3.3 RCS analysis of BRI, METS-VF and OA risk

Figure 2 illustrates the dose-response relationship between BRI, METS-VF, and OA risk using RCS analysis. For BRI, the test for non-linearity was not significant (Pnon-linearity=0.088), indicating a linear dose-response relationship between BRI and OA risk. The association between METS-VF and OA risk demonstrated a significant non-linear relationship (P = 0.001).

Figure 2
Graph (A) displays the odds ratio with a 95% confidence interval against BRI, showing a positive trend with significance levels P < 0.001 for overall and P = 0.088 for nonlinear. Graph (B) illustrates the odds ratio against METS VF, indicating a nonlinear relationship with significance levels P < 0.001 for overall and P = 0.001 for nonlinear. Both graphs feature red lines representing the odds ratios and shaded areas for confidence intervals, with dashed lines indicating the baseline odds ratio of 1.

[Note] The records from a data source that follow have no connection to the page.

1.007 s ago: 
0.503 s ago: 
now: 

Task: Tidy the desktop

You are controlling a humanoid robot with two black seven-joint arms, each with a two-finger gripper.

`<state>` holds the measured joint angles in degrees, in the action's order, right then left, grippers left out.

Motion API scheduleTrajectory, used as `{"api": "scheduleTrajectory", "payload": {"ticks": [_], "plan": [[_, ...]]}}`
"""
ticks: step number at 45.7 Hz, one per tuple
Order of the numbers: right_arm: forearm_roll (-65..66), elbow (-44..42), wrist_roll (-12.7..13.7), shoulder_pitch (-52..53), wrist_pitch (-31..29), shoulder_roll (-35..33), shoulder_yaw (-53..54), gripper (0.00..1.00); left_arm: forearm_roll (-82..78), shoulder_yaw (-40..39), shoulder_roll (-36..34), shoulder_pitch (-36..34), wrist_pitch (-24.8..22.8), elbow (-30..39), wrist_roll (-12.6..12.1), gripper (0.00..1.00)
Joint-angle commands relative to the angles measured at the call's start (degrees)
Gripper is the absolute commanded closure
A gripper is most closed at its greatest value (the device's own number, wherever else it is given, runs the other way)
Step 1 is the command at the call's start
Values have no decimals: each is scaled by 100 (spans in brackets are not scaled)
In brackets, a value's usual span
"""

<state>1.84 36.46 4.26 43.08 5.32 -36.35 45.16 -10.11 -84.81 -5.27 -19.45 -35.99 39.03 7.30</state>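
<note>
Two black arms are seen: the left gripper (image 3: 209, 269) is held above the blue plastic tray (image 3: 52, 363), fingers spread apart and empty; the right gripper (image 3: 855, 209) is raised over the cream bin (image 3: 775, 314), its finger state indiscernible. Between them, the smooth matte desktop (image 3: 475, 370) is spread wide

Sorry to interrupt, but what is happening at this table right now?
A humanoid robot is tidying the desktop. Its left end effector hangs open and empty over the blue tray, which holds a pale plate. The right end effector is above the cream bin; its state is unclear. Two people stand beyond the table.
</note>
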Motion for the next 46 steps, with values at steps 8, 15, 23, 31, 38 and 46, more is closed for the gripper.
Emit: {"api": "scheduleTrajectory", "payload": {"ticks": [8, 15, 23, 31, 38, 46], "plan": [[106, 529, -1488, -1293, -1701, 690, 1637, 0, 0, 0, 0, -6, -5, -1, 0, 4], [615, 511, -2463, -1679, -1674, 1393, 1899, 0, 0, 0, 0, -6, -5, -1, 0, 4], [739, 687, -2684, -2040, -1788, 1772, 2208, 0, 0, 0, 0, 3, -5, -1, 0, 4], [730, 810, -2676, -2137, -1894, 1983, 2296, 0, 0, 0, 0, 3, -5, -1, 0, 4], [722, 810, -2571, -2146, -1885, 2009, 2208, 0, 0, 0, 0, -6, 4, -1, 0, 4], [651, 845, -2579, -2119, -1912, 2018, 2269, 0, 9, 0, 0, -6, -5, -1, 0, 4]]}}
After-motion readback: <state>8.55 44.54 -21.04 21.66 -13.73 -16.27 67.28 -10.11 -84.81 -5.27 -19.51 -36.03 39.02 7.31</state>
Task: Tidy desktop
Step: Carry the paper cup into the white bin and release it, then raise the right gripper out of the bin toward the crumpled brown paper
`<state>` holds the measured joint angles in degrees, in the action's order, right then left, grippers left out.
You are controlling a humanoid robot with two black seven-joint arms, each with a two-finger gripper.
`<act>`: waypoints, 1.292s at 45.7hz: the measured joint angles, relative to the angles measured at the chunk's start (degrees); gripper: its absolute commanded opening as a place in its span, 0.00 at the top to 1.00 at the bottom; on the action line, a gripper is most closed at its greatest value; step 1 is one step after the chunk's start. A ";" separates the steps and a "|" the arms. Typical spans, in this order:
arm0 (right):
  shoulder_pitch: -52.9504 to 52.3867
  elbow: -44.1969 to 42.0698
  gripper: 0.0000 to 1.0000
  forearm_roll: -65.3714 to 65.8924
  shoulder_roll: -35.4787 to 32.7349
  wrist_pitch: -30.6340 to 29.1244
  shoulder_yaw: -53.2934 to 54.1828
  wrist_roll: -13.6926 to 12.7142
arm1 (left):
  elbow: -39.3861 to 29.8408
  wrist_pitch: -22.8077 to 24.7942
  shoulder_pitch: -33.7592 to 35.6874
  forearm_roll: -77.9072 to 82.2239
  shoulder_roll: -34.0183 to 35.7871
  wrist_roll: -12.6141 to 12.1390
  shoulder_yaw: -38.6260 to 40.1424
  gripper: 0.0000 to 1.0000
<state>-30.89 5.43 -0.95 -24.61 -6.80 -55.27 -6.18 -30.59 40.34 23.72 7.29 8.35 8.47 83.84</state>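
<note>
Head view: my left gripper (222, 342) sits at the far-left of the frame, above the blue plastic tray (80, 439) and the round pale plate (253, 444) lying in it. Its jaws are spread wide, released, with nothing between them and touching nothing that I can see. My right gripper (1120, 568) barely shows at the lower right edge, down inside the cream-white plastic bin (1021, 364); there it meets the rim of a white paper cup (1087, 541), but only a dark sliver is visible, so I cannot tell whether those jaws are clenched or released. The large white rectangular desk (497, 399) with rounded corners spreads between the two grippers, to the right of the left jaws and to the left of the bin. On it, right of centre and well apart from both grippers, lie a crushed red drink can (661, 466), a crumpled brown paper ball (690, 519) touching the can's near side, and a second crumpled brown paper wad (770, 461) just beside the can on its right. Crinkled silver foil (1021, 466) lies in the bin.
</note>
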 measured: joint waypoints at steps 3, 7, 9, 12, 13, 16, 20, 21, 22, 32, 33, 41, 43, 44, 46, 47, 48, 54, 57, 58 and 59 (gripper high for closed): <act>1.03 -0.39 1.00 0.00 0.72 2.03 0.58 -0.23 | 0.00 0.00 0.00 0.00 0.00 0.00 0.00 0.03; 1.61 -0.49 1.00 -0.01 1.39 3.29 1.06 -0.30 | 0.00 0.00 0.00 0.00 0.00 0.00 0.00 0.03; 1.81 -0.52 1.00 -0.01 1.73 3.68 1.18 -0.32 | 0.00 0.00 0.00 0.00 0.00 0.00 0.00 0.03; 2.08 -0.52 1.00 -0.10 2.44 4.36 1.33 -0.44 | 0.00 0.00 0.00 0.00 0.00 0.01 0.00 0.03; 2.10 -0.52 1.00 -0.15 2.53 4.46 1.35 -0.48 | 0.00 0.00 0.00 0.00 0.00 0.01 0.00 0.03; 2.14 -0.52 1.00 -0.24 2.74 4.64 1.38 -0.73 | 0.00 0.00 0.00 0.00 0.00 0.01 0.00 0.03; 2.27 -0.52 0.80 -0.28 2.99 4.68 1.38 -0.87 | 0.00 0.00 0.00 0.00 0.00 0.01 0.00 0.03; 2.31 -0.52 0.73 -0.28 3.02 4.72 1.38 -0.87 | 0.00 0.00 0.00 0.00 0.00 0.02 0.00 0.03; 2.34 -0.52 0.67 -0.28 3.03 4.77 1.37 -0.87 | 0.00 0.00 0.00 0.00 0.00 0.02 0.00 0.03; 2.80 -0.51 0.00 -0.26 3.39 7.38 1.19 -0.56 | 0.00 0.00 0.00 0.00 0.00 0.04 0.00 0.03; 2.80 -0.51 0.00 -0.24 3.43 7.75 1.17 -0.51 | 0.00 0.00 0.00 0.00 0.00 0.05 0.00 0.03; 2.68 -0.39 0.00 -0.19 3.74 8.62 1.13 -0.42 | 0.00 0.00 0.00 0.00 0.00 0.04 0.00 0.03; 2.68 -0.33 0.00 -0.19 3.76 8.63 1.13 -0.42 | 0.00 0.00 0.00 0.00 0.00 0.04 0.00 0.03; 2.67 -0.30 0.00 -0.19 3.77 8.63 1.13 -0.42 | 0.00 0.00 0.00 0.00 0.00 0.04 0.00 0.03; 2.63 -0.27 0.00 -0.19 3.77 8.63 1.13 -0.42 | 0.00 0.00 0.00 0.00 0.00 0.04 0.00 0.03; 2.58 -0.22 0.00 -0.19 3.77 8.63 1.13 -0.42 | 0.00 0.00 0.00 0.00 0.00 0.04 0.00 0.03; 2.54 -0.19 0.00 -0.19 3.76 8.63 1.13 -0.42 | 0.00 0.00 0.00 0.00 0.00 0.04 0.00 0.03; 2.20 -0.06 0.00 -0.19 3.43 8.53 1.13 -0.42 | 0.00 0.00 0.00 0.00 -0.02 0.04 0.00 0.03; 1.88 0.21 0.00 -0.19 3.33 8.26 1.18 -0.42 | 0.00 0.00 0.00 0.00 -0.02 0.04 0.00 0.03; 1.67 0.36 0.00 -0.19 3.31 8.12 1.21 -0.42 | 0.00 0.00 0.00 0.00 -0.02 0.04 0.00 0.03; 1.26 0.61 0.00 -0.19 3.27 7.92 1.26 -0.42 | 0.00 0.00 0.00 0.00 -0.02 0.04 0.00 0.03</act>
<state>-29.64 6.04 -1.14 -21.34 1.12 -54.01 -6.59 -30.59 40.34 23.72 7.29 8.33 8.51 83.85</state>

Figure 2. Nonlinear association RCS analysis of BRI, METS-VF and risk of OA in diabetes or prediabetes patients; (A) BRI, (B) METS-VF; BRI, body roundness index; METS-VF, Visceral Fat Metabolism Score.

3.4 Additive effect analysis of BRI and METS-VF on OA risk prediction

Among all participants, ROC curve analysis was employed to evaluate the predictive value of BRI and METS-VF for osteoarthritis and determine optimal cutoff values, which were identified as 5.865 for BRI and 7.255 for METS-VF (Figure 3). Table 4 presents the results of the additive effect analysis of BRI and METS-VF for OA risk prediction, revealing that patients with high BRI (≥5.865) and low METS-VF (<7.255) had the highest OA risk. In the unadjusted Model 1, patients with high BRI (≥5.865) and low METS-VF (<7.255) showed an OR of 1.41 (95% CI: 0.86-2.32, P = 0.58). Compared to the unadjusted model, the values in the adjusted Model 2 (OR = 1.63, 95% CI: 0.90-2.94, P = 0.55) and Model 3 (OR = 1.73, 95% CI: 0.92-3.27, P = 0.93) showed slight changes but remained statistically non-significant.

Figure 3
Two ROC curve graphs are shown. (A) ROC Curve for BRI with a cutoff at 5.87, depicting an AUC of 0.632. (B) ROC Curve for METS.VF with a cutoff at 7.25, showing an AUC of 0.65. Both graphs plot sensitivity versus specificity.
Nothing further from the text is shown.